Il percorso mira a sviluppare negli adolescenti consapevolezza, responsabilità e capacità di scelta attraverso esperienze che intrecciano orientamento, educazione ai media e linguaggi creativi. Nello specifico, laboratori su informazione, fake news e digitale proposti da Fondazione Avvenire, per leggere la realtà in modo critico; incontri FOM dedicati all’esplorazione dei talenti e delle possibili traiettorie future; attività teatrali e partecipative seguite da Alchemilla, per favorire l’espressione di sé e la trasformazione di idee e vissuti in azioni concrete.

Il progetto ha già preso forma sul territorio, coinvolgendo oltre 300 giovani tra scuole superiori, oratori e realtà associative di Meda, Luino, Lecco e Segrate, con l’intervento dei formatori Gabriele Pendola, Veronica D’Ortenzio e Francesco Beneduce di FOM.

“Il cuore dell’esperienza ruota attorno a tre verbi chiave – riconoscere, interpretare, scegliere – che diventano tappe di un cammino personale in cui emozioni, ferite, desideri e valori vengono messi a fuoco e riletti alla luce della propria storia”, spiega Gabriele Pendola. “Il nostro obiettivo non è dare risposte preconfezionate, ma aiutare i ragazzi a farsi le domande giuste”.

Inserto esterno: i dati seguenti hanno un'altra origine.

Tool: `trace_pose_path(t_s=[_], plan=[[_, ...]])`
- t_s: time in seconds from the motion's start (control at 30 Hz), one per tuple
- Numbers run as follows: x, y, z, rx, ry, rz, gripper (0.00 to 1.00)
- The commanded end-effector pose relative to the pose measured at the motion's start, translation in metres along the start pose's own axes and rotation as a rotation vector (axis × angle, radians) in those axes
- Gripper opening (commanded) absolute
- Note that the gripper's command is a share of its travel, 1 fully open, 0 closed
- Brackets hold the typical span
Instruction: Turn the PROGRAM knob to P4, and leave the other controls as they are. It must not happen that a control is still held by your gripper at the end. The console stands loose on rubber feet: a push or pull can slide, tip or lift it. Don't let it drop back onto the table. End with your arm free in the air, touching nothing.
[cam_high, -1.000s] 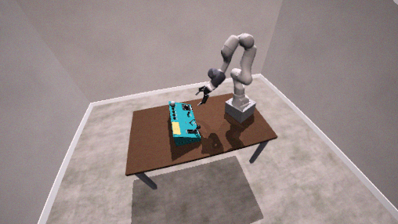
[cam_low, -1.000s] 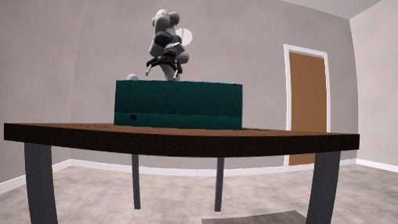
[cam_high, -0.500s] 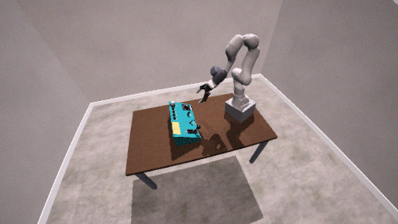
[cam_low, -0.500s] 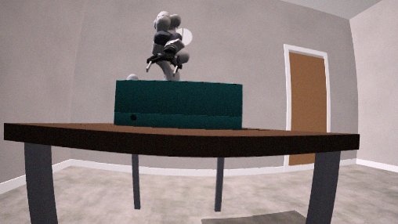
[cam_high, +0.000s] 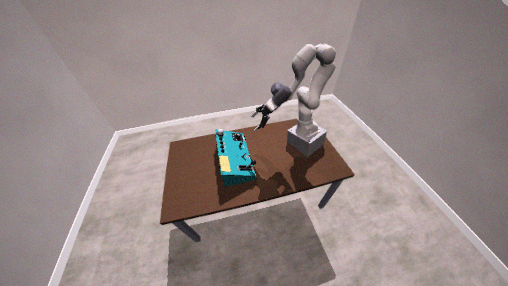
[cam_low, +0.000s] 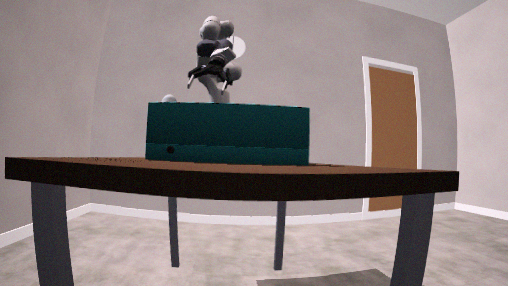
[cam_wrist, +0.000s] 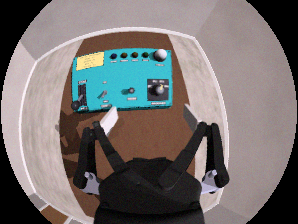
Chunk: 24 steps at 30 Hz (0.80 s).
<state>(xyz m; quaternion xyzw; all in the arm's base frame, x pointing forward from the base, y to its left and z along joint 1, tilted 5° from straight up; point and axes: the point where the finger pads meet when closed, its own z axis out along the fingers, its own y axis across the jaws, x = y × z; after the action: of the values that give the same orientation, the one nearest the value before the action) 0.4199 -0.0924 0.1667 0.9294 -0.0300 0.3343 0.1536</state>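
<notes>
A teal console (cam_high: 234, 156) stands on the brown table (cam_high: 250, 170). In the wrist view the console (cam_wrist: 123, 79) shows a yellow label at its left end, a row of dark round controls along the far edge, a grey ball knob (cam_wrist: 160, 55) at the right, and a black panel with a knob (cam_wrist: 157, 91). I cannot tell which control is marked PROGRAM. My gripper (cam_high: 260, 118) is open and empty, held in the air above and beyond the console's far end. It also shows in the wrist view (cam_wrist: 152, 121) and in the exterior view (cam_low: 207, 80), well above the console (cam_low: 227, 132).
The robot base (cam_high: 306, 137) stands on the table to the right of the console. The table edges lie close around the console's left side in the wrist view. A door (cam_low: 392, 140) is in the far wall.
</notes>
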Motion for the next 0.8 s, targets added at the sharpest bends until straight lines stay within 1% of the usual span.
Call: trace_pose_path(t_s=[0.0,0.17,0.23,0.3,0.33,0.43,0.5,0.53,0.57,0.63,0.7,0.77], plan=[[0.001,-0.003,-0.002,0.010,-0.001,-0.055,1.00],[0.002,-0.003,-0.002,0.015,0.000,-0.052,1.00],[0.009,-0.006,0.002,0.040,0.003,-0.036,1.00],[0.009,-0.006,0.002,0.040,0.003,-0.036,1.00],[0.015,-0.007,0.007,0.062,0.004,-0.021,1.00],[0.035,-0.006,0.030,0.145,-0.009,0.034,1.00],[0.040,0.004,0.052,0.191,-0.042,0.062,1.00],[0.039,0.012,0.064,0.205,-0.067,0.069,1.00],[0.037,0.022,0.074,0.213,-0.095,0.071,1.00],[0.029,0.043,0.090,0.213,-0.152,0.064,1.00],[0.023,0.060,0.098,0.201,-0.197,0.053,1.00],[0.020,0.069,0.102,0.193,-0.219,0.045,1.00]])
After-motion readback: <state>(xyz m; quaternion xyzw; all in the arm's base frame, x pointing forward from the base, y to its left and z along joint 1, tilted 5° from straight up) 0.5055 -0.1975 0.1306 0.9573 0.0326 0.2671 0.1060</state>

Gli incontri avviati da FOM sono stati arricchiti da testimonianze significative e da attività di gamification che hanno reso il lavoro più dinamico e partecipato. “All’inizio c’è sempre un po’ di diffidenza” racconta Veronica D’Ortenzio, “ma quando capiscono che qui non si tratta di rispondere ‘bene’ ma di essere autentici, emergono riflessioni significative”.

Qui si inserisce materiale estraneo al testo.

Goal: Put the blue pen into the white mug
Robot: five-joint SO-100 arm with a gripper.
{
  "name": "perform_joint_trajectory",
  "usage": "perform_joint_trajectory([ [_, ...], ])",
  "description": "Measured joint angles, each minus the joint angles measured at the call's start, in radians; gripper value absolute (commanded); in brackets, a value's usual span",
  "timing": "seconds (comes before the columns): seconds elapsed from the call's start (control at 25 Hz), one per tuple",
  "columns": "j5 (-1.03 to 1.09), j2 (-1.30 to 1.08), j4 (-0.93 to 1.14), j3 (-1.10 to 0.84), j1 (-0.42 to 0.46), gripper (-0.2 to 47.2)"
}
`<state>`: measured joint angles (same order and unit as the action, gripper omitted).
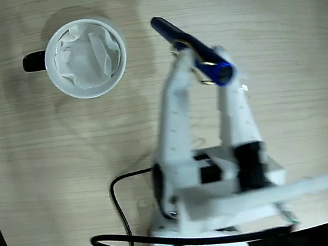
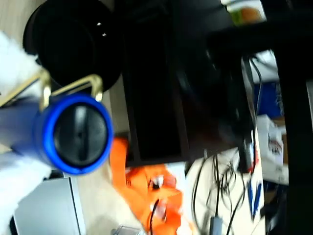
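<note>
Blue pen (image 2: 73,133) end-on, clenched in white gripper (image 1: 195,63) above table (image 1: 276,52), white mug (image 1: 86,57) holding only crumpled paper (image 1: 87,55)

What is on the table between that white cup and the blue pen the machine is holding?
Nothing: in the fixed view, only bare wooden table lies between the white mug and the blue pen, which the gripper holds.

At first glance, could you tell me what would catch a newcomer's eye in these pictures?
The blue pen stands out most: in the fixed view it lies slanted in the white arm's claw, right of centre. The white mug, lined with crumpled paper and with its black handle pointing left, sits at upper left, apart from the pen. In the wrist view the pen's round blue end fills the left side, very close to the lens.
</note>
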<state>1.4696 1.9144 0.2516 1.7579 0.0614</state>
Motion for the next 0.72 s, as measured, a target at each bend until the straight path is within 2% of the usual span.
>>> perform_joint_trajectory([
  [0.2,0.146,-0.005,-0.003,0.0,0.158,0.1],
  [0.4,0.239,-0.006,-0.044,0.083,0.276,0.1],
  [0.72,0.302,-0.006,-0.193,0.296,0.336,0.1],
])
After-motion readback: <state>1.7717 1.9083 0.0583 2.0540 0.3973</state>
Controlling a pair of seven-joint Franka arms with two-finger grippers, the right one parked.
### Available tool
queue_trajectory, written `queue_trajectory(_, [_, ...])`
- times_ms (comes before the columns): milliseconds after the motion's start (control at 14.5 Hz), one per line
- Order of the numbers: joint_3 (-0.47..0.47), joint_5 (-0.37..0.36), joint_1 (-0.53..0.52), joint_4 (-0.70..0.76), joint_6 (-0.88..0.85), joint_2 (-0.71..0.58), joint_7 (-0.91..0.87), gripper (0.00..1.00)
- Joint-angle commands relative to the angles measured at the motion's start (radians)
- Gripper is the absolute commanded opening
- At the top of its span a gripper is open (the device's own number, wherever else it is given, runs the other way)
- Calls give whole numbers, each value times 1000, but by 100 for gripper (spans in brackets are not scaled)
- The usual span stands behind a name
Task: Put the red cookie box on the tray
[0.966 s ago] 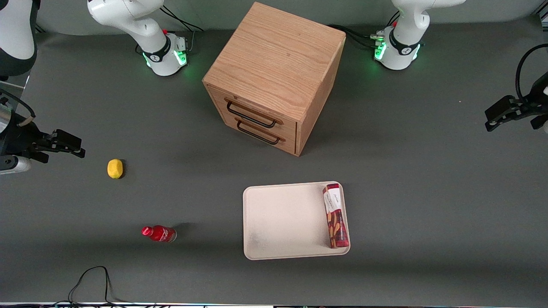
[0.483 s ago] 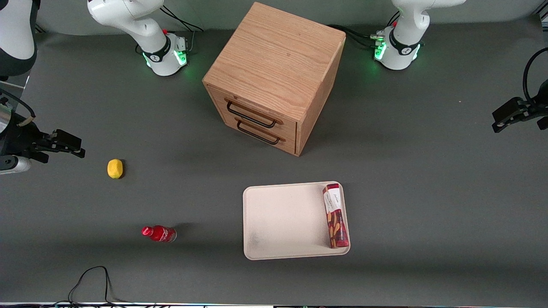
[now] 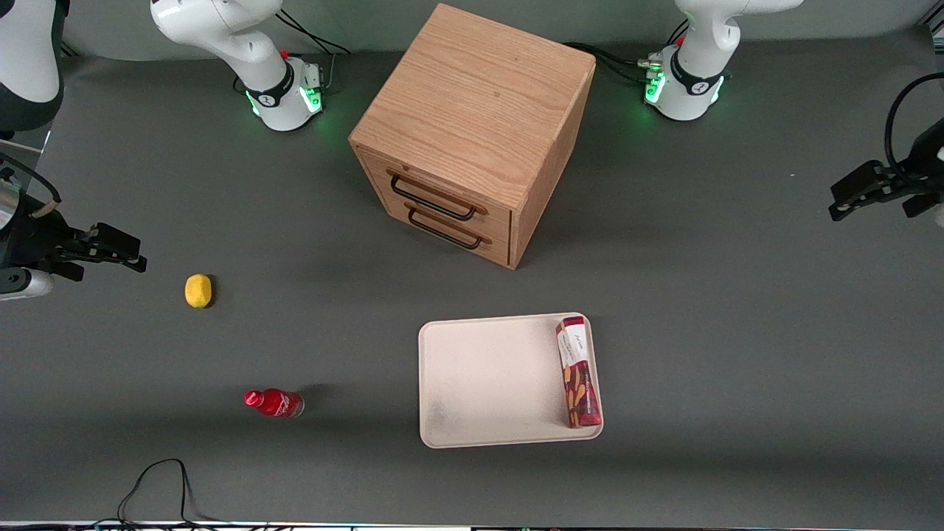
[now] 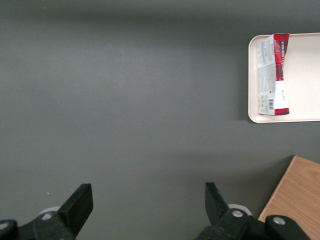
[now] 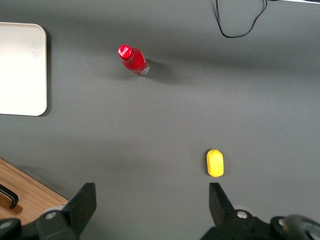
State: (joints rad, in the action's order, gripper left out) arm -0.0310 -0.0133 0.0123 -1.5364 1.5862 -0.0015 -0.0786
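Observation:
The red cookie box lies flat on the cream tray, along the rim at the working arm's end; nothing touches it. My gripper hovers above bare table, far off toward the working arm's end and farther from the front camera than the tray. It is open, and nothing is between its fingers. The left wrist view shows the open gripper over grey table, with the box on the tray a long way from it.
A wooden drawer cabinet stands mid-table, farther from the front camera than the tray. A yellow lemon and a small red bottle lie toward the parked arm's end. A black cable loops at the table's near edge.
My gripper drifted out toward the table's end, then came back a little toward the middle. The red cookie box and the tray have not moved.

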Motion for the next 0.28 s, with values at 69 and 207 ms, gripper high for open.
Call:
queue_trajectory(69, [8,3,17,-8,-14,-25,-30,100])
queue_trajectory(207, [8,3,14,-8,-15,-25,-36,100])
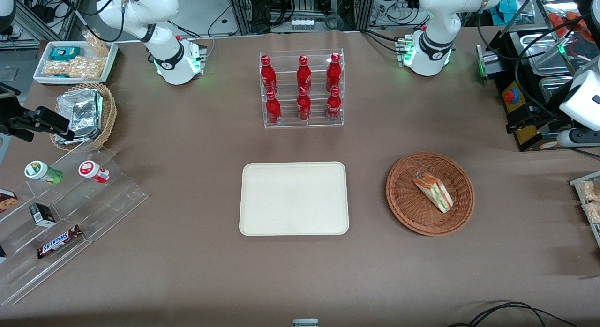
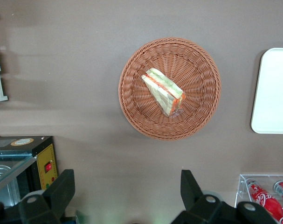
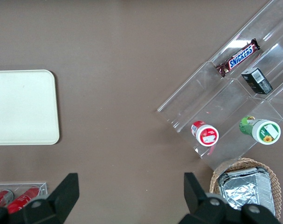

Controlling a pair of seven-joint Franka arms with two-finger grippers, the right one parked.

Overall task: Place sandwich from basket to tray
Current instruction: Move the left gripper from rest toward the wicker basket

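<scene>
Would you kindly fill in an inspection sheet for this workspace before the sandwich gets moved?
Surface: brown table.
Job's things: sandwich lies in the basket; tray holds nothing.
Clutter: bottle rack, snack stand, foil basket.
Grippers: gripper open, above the table beside the basket.
Cables: black cable at the table edge nearest the front camera.
Surroundings: metal pans at the working arm's end.
</scene>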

A confermarlo sono le parole delle ragazze e dei ragazzi coinvolti. “Non avevo mai pensato davvero a cosa fosse importante per me. Mi ha colpito poter dare un nome a quello che provo e vedere la mia storia con più chiarezza”, racconta una studentessa di 16 anni.

“Condividere dubbi e incertezze sul futuro con altri miei coetanei mi ha fatto capire che, in fondo, siamo tutti sulla stessa barca: stiamo tutti cercando di capire chi siamo”, aggiunge un altro ragazzo. E c’è chi sottolinea: “Non è stato il solito incontro di orientamento: abbiamo riflettuto su chi vogliamo essere, non solo su cosa vogliamo fare”. E’ stato infatti adottato un approccio che rovescia la prospettiva tradizionale dell’orientamento, mettendo al centro la persona prima ancora delle scelte, partendo dalle domande, dai desideri e dalla storia di ciascuno.

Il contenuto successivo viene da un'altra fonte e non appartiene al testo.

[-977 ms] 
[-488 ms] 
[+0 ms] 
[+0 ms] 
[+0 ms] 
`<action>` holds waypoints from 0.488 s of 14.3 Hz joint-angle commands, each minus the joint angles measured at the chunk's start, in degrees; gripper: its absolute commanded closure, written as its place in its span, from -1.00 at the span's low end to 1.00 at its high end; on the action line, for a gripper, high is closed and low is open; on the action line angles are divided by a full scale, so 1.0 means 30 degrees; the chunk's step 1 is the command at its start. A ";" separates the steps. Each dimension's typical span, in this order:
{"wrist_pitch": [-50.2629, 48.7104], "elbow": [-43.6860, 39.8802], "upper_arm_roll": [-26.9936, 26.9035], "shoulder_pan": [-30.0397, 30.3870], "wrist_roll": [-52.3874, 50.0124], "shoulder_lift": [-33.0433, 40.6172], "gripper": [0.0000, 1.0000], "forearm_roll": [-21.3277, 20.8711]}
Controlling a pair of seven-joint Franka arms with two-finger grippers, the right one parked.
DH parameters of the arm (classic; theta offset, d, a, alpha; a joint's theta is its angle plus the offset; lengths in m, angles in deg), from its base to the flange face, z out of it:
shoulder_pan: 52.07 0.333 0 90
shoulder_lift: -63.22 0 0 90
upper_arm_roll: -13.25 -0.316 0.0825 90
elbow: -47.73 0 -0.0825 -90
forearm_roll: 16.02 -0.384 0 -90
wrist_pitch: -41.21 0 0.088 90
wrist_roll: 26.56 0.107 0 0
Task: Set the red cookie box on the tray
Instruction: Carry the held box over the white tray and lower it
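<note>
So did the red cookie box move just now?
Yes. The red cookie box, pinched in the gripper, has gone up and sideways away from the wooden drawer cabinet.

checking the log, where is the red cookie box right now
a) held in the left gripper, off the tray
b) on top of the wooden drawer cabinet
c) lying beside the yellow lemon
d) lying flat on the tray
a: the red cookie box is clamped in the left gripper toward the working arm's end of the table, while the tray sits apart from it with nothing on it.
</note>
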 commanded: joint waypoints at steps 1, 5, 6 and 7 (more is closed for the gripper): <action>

Nel lavoro quotidiano con i ragazzi emerge con forza il valore dell’accompagnamento educativo. “I ragazzi hanno un grande bisogno di essere ascoltati” afferma Francesco Beneduce. “Quando trovano uno spazio in cui possono esprimersi senza sentirsi giudicati, iniziano davvero ad aprirsi e a mettersi in gioco”.

“Scegli Tu! Talenti in azione” proseguirà nei prossimi mesi, portando a compimento un percorso che sta offrendo ai giovani strumenti utili e concreti per diventare protagonisti del proprio futuro.